Raising the issue with the current board can be similarly fraught, Tecker says. Many board members may confuse a conversation about a recession as opening a political debate. Clear—and more regular—communication with the board can help address such issues.
“Part of the challenge is that boards are not meeting every week with the association, so you have a lag in the decision-making process,” says Tony Rossell, senior vice president of Marketing General Incorporated. “The other issue that comes up is where a board member has made up a pet program that you should be cutting but you can’t cut because it’s his pet program.”

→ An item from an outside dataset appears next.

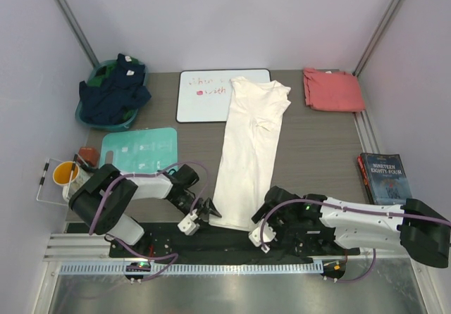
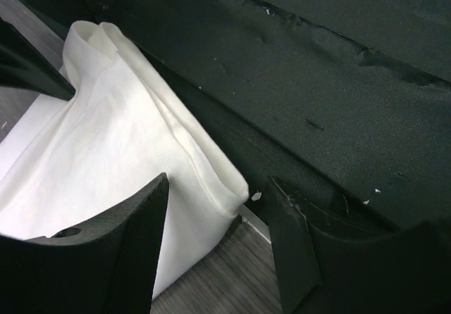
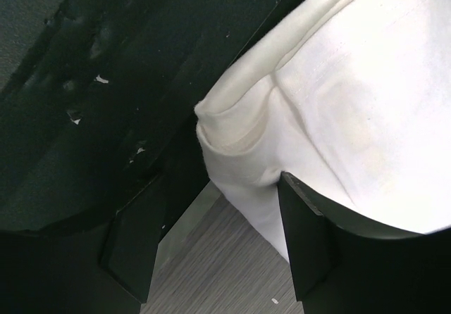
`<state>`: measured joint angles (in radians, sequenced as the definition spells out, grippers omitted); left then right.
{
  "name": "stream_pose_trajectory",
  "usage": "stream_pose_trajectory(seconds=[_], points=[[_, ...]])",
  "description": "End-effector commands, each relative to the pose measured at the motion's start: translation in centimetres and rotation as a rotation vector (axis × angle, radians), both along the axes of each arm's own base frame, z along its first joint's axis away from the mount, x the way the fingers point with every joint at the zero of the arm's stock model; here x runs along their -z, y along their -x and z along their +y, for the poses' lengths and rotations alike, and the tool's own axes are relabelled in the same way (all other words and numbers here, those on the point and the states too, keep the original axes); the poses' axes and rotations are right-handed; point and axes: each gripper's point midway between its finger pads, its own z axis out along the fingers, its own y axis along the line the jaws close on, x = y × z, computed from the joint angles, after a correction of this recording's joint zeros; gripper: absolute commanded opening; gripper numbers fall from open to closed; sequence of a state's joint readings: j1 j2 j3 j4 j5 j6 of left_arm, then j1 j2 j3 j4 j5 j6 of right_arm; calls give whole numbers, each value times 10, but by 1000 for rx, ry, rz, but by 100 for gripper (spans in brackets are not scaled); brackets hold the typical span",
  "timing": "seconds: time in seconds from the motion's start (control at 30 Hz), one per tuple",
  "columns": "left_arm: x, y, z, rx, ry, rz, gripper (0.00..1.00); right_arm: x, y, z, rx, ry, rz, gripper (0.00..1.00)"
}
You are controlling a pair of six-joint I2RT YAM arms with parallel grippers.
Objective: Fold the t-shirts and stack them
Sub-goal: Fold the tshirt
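The cream-white t-shirt (image 1: 246,152) lies folded lengthwise into a long strip down the table's middle, its hem at the near edge. The salmon-red t-shirt (image 1: 332,89) lies folded at the back right. My left gripper (image 1: 209,208) is open at the hem's left corner; in the left wrist view the cloth corner (image 2: 211,180) lies between the spread jaws of the gripper (image 2: 220,219). My right gripper (image 1: 270,212) is open at the hem's right corner; in the right wrist view the corner (image 3: 243,162) lies between the jaws of the gripper (image 3: 220,236), one finger (image 3: 310,247) touching the cloth.
A whiteboard with red scribbles (image 1: 204,96) lies under the shirt's top. A teal board (image 1: 139,149) is at the left, a basket of dark clothes (image 1: 111,93) at the back left, a book (image 1: 384,177) at the right, a yellow cup (image 1: 65,173). A black mat (image 1: 232,241) borders the near edge.
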<state>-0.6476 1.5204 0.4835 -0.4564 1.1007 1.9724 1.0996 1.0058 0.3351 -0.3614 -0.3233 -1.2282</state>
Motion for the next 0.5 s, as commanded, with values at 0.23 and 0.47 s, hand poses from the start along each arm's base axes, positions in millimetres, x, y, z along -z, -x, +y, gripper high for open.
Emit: stream_pose_trajectory(seconds=[0.23, 0.47], points=[[-16, -20, -38, 223, 294, -464, 58, -34, -15, 41, -25, -182, -107, 76], [-18, -23, -40, 214, 288, -481, 65, -51, -4, 36, -74, -191, -89, 82]])
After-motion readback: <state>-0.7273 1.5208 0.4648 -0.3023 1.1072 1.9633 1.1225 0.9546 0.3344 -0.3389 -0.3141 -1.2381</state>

Respondents to Marketing General’s survey cited slow-moving and split boards as leading obstacles to an effective response to a recession, and only 5 percent said they would await board input to respond to a downturn. (See “Roadblocks to Recession Readiness” above.)
Getting Ahead of the Problem
Strong reserves and a stable, engaged board can help an association prepare for a possible recession. And as much as an organization’s leaders might ramp up internal conversations during a downturn, Rossell cautions against neglecting member communication. Any recession-proofing should include thinking about ways to promote the value of membership during tough times.
“One of the first things we’ve seen [associations] cut historically in recessions is their marketing budget, and to some extent that’s the exact opposite of what you should do,” he says. “That’s the time that people in the industry need to know the benefits of membership.”
It’s also a good time to recognize that associations aren’t in this alone and to think about potential partnerships with related organizations. During the Great Recession, many associations co-located their meetings to save on expenses and shore up attendance at a time when many members had their professional development and travel budgets cut.
“It would be very smart at this time for execs in particular to develop relationships with organizations that are potential candidates for cooperation, collaboration, or coordination later, so that if in fact you find that you need to either reduce expenses or share expenses, you’ve got some relationships already in place,” Tecker says. “That doesn’t necessarily require an emotional conversation about ‘Will we lose control? Will we lose our culture?’ It’s prepping for what could be.”